__Required action__
The entries below contain a line with "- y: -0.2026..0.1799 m" and a line with "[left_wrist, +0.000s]". Retype exactly everything from the first down to the second, both included, and nothing else.

※ ※ ※

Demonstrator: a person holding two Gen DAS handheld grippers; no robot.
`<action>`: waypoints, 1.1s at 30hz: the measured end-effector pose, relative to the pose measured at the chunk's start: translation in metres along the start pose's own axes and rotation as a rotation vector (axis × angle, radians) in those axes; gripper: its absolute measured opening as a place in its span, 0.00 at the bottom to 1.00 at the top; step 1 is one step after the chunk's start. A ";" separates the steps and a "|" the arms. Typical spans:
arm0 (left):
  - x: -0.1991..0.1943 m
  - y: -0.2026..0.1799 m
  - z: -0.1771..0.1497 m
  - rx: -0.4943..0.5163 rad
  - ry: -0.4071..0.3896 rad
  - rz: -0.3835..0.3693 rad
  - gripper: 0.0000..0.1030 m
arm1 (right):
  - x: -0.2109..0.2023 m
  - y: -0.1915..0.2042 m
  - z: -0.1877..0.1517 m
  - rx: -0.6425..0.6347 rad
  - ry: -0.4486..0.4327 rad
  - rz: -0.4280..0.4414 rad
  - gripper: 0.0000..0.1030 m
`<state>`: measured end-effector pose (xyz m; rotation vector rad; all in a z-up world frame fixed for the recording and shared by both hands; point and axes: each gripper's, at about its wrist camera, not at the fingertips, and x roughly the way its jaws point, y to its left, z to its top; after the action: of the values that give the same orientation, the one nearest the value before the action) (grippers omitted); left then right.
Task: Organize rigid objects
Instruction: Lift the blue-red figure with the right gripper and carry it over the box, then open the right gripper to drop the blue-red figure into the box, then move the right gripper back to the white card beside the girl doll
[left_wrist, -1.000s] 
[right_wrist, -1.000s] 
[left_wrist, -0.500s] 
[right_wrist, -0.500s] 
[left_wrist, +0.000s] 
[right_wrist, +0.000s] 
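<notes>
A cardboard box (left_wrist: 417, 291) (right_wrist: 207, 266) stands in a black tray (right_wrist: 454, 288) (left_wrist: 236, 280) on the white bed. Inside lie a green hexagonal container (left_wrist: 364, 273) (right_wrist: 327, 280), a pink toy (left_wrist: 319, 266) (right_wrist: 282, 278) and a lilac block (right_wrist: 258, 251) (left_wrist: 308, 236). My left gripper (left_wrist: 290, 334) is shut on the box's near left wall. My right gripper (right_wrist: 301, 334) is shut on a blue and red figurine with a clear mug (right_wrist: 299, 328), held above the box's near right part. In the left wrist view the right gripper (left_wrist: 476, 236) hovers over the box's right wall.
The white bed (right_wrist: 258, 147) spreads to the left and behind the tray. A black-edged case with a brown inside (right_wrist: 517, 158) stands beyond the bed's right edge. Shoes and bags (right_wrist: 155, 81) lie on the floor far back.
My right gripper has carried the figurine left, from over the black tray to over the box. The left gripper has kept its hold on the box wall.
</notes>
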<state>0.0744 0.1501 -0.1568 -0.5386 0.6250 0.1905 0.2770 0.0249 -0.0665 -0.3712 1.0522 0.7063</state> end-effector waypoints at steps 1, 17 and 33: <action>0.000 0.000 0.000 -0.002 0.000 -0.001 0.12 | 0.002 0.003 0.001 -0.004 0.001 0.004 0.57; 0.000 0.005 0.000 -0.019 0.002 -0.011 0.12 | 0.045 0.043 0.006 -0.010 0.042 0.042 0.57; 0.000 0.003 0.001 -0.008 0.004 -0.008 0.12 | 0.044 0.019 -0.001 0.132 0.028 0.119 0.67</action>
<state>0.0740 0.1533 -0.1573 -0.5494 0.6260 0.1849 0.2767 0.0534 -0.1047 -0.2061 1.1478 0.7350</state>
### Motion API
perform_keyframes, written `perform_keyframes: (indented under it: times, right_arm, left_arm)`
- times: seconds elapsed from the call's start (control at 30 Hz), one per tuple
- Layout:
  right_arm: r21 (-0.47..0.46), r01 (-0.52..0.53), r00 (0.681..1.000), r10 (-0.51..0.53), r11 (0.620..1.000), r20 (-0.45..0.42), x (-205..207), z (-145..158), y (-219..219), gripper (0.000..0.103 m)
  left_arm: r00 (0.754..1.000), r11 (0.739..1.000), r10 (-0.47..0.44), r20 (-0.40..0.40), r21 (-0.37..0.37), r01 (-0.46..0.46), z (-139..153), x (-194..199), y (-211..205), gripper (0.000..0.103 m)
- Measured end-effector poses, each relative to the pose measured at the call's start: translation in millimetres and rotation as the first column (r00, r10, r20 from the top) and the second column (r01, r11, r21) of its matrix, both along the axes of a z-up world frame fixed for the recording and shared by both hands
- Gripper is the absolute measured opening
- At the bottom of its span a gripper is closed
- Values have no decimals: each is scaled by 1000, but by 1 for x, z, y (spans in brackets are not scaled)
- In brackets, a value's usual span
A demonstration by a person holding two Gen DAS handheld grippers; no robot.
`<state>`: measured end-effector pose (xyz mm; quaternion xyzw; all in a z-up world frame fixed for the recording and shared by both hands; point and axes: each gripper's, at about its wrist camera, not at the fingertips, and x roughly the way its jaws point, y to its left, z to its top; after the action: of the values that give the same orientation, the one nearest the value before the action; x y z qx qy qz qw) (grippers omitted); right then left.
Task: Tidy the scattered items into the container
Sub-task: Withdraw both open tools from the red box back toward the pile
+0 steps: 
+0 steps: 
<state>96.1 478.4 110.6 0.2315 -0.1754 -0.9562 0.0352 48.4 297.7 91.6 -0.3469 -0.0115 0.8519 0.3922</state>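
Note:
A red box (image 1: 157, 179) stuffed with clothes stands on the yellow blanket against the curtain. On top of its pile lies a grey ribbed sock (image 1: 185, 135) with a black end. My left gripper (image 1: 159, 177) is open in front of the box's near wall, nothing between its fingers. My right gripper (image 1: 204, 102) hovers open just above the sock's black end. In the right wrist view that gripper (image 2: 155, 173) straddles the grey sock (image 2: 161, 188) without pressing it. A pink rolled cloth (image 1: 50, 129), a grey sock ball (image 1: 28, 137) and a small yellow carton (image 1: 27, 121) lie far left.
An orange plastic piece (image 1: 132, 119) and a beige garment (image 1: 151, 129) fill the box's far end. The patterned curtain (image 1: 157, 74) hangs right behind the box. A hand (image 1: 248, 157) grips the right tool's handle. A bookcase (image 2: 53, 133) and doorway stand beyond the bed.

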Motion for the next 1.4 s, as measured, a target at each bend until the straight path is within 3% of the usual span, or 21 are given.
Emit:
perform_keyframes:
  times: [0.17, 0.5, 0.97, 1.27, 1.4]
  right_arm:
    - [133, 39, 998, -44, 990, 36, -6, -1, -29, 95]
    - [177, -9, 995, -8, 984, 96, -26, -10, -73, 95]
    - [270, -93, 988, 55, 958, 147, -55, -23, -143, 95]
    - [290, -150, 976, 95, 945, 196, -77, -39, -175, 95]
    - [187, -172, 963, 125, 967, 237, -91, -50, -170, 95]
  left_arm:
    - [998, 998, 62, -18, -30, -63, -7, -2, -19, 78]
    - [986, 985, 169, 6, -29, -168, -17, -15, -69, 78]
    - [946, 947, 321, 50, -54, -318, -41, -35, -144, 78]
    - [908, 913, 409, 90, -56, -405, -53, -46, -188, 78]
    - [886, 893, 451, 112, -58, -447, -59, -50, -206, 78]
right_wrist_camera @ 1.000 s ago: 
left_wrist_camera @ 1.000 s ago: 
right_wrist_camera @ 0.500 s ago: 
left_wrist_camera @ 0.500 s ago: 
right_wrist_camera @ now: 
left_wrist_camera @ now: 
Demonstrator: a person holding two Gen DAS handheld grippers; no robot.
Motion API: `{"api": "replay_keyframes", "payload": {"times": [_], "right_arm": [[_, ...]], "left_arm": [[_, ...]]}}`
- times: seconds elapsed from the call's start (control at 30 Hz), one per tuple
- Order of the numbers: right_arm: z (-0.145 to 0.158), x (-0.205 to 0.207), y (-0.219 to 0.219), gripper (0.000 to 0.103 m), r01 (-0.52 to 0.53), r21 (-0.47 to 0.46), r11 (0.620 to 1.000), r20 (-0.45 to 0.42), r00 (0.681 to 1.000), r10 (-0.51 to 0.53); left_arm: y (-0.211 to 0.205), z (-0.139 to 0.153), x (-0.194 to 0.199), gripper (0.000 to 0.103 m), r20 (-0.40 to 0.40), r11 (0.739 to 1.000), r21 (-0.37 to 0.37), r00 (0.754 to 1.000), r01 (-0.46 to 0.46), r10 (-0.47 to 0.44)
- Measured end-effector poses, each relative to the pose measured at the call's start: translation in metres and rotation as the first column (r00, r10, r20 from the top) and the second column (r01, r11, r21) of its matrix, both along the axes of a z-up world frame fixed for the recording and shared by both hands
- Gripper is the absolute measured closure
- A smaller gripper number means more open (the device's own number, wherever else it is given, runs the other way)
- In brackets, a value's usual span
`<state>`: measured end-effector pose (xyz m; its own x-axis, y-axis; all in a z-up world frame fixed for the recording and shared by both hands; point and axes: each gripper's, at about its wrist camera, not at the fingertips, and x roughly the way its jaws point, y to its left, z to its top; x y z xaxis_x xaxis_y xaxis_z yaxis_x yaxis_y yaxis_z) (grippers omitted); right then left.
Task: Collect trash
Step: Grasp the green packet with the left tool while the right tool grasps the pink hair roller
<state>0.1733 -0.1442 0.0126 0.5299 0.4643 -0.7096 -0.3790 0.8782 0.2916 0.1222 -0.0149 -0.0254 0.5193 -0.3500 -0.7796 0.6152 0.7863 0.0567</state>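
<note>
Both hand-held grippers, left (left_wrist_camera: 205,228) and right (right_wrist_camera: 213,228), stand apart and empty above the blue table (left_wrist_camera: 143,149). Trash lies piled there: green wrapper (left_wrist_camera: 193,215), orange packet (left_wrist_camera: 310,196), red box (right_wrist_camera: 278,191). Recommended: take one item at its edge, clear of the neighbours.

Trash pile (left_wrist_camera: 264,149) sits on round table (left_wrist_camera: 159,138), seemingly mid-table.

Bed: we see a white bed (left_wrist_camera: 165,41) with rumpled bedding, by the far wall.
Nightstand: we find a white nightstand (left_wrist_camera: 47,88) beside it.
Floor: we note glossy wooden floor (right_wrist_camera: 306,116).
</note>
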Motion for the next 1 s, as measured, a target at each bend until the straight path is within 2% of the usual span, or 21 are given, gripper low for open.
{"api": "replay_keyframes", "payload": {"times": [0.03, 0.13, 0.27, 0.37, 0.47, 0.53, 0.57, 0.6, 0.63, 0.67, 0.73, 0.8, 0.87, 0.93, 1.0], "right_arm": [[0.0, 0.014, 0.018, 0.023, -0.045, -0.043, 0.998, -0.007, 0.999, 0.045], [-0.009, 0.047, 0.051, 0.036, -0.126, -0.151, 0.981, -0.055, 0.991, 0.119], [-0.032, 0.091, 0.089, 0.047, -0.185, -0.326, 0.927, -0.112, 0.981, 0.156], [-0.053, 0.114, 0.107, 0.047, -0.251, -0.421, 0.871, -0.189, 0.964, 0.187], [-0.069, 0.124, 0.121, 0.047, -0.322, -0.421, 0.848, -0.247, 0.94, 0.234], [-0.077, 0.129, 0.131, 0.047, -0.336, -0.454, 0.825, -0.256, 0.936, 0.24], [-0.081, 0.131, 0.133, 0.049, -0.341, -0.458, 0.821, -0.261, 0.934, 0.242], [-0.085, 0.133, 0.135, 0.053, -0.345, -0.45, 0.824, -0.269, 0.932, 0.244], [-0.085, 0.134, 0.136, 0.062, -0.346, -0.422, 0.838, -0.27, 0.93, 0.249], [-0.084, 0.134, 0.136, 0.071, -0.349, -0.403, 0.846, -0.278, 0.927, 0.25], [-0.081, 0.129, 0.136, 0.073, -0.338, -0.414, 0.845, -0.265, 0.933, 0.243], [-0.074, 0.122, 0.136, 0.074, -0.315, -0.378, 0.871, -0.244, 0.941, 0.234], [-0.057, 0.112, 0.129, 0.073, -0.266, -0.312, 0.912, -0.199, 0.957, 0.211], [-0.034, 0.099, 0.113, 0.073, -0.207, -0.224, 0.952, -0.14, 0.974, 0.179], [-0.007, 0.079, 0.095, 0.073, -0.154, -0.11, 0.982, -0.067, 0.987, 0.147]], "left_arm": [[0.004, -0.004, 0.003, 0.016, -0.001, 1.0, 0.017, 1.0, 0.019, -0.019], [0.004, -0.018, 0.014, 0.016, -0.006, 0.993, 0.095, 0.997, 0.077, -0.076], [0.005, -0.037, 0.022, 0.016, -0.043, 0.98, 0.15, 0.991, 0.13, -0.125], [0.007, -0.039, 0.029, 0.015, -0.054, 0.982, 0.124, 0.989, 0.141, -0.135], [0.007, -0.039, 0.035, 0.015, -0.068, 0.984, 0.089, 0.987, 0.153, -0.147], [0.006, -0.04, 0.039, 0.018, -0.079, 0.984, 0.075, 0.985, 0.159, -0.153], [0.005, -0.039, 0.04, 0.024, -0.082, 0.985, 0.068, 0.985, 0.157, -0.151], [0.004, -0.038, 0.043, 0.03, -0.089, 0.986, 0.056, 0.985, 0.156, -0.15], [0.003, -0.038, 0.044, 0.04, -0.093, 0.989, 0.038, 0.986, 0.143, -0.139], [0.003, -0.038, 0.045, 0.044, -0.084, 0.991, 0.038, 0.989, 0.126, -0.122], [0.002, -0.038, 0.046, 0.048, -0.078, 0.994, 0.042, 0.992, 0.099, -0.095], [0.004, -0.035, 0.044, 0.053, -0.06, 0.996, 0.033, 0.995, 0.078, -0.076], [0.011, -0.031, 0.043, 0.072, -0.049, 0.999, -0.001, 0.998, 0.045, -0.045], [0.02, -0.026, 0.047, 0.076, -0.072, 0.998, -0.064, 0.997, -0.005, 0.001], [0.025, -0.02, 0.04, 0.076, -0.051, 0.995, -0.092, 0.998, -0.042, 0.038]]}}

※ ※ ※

__Task solution__
  - y: -0.2026..0.1799 m
  - z: -0.1771..0.1497 m
  - rx: -0.4943..0.5163 rad
  - ry: -0.4071..0.3896 rad
  - rz: -0.3835..0.3693 rad
  - gripper: 0.0000..0.1030 m
arm1 (right):
  - x: -0.2109..0.2023 m
  - y: -0.1915..0.2042 m
  - z: -0.1877..0.1517 m
  - rx: -0.6425..0.6347 rad
  - ry: -0.4486..0.4327 rad
  - rz: -0.4280..0.4414 rad
  - gripper: 0.0000..0.1030 m
`<state>`: measured end-effector pose (xyz m; rotation vector rad; all in a z-up world frame fixed for the recording and shared by both hands; point and axes: each gripper's, at about its wrist camera, not at the fingertips, and x roughly the way its jaws point, y to its left, z to its top; after the action: of the values that give the same orientation, the one nearest the value before the action) (grippers omitted); left then right.
Task: Organize rigid objects
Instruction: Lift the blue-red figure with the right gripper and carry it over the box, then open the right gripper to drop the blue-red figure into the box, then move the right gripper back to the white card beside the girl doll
[left_wrist, -1.000s] 
[right_wrist, -1.000s] 
[left_wrist, -0.500s] 
[right_wrist, -0.500s] 
[left_wrist, +0.000s] 

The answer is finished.